Why do some children develop food allergies? According to a new study, the answer may lie in the skin, not the gut.
Researchers from King’s College London and the University of Dundee found that infants with impaired skin barriers, especially those with eczema, are over six times more likely than healthy infants to suffer from food sensitivities, leading scientists to believe that food allergies may develop via immune cells in the skin.
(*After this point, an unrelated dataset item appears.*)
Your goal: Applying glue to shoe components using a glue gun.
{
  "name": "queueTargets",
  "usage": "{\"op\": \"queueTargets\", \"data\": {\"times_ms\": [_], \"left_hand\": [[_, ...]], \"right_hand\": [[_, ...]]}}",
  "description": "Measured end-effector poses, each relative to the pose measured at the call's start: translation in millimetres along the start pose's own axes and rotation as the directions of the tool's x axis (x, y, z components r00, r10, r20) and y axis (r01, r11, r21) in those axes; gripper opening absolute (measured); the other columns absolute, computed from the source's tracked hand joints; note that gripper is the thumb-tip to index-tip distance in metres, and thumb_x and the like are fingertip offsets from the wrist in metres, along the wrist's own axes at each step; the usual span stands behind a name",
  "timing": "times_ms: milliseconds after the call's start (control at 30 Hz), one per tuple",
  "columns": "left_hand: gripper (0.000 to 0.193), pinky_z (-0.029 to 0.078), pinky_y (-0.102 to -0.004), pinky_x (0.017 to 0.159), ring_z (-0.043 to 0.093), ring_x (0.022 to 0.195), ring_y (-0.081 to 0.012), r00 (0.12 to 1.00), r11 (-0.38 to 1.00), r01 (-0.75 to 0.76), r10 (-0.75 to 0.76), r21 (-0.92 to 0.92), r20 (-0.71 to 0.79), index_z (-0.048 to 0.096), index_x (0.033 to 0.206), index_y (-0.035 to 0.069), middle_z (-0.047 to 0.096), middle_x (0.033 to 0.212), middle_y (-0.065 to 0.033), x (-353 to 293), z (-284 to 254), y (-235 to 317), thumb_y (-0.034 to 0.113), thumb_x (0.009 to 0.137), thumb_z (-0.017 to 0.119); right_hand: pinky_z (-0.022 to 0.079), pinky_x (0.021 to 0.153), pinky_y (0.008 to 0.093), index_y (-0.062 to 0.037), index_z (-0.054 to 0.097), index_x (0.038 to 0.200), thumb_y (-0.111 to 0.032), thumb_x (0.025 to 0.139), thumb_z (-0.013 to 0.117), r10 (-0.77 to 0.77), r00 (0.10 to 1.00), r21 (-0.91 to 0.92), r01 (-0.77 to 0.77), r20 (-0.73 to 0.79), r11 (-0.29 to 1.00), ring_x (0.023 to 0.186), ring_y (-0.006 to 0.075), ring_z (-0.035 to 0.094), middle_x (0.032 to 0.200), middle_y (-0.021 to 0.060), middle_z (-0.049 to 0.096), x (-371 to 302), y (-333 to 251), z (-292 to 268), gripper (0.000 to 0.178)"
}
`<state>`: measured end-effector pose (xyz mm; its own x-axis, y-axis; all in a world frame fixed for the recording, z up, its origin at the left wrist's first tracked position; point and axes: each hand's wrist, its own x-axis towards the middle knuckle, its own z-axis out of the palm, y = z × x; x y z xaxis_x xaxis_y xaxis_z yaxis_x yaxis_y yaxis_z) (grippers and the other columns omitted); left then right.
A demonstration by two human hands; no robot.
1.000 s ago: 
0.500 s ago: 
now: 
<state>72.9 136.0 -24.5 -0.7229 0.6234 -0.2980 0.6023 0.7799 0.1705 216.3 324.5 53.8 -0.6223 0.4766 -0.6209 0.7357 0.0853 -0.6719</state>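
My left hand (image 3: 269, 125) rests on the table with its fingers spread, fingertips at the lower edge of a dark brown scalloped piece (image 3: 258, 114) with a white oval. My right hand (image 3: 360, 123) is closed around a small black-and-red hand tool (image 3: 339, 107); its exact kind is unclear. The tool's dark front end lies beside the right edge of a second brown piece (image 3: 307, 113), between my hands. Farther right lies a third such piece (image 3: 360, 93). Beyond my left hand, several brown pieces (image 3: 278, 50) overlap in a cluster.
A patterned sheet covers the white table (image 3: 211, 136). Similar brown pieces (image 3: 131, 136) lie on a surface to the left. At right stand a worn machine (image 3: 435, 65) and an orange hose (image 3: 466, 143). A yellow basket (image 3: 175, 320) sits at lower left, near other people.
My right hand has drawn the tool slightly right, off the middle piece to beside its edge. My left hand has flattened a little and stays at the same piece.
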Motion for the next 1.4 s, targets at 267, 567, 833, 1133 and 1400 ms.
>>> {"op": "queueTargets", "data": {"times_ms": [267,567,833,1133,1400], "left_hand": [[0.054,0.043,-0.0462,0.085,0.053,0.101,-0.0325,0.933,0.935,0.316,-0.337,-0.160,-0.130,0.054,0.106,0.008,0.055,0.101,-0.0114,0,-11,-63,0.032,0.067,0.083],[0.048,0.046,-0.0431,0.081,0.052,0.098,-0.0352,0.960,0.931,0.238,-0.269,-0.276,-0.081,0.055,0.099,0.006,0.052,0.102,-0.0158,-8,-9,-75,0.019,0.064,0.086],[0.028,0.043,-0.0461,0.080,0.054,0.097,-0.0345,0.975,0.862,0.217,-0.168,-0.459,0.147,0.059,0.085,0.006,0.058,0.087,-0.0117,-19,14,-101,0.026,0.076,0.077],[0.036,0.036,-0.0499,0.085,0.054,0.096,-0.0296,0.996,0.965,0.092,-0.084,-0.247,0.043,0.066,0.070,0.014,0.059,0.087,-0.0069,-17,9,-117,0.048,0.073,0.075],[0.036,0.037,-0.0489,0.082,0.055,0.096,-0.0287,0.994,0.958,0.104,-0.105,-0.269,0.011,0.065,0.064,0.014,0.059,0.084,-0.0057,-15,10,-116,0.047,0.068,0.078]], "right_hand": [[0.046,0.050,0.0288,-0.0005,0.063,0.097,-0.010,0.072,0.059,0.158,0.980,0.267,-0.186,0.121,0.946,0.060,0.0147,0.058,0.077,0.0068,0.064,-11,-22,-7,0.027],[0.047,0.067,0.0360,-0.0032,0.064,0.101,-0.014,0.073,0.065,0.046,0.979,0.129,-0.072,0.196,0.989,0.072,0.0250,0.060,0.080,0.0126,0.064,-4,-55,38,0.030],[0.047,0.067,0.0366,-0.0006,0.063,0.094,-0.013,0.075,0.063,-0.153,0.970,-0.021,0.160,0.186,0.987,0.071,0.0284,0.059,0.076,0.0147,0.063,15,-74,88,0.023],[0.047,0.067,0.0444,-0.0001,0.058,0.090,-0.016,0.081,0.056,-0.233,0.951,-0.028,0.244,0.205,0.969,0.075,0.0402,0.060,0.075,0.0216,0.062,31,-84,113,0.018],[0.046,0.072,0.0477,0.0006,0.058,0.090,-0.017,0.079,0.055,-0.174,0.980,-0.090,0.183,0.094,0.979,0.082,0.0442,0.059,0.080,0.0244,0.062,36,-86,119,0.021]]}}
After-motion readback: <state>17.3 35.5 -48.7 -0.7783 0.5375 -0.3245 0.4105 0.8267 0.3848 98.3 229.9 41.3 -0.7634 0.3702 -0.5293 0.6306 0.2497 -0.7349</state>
The study, which was funded by the British Food Standards Agency, Medical Research Council, and the National Institute for Health Research (NIHR), involved 600 three-month-old babies. The babies were examined for eczema, screened for gene mutations associated with eczema, tested to see how much water their skin was able to retain, and then tested for food allergies. Researchers noted a correlation between severity of eczema and food sensitivity, independent of genetic factors. It has been surmised that the breakdown of the skin barrier in eczema exposes immune cells in skin to environmental allergens, which then triggers an allergic immune response.
This isn’t the first time scientists have found a link between eczema and food allergies, but these findings could be a game changer. “This work takes what we thought we knew about eczema and food allergy and flips it on its head,” said Dr. Carsten Flohr, NIHR Clinician Scientist and Senior Lecturer at King’s College London and Consultant at St John’s Institute of Dermatology at St Thomas’ Hospital, “We thought that food allergies are triggered from the inside out, but our work shows that in some children it could be from the outside in, via the skin. The skin barrier plays a crucial role in protecting us from allergens in our environment, and we can see here that when that barrier is compromised, especially in eczema, it seems to leave the skin’s immune cells exposed to these allergens.”
Another new study, this one by researchers from University of Miami, may provide insight into how parents can try to protect their children. The study revealed that children who consume probiotics early in life may reduce their risk of developing eczema. Probiotics, small organisms that help maintain the natural balance of organisms in the intestines, can be found in nutritional supplements. The exact link between eczema and bacteria in the gut is still unknown, but if you’re a parent with a young child, consider adding to your child’s diet a probiotic supplement or yogurt, which is another substance that adds healthy bacteria to the gut. If your child develops eczema, consult a doctor about how you can reduce his or her risk of developing food allergies.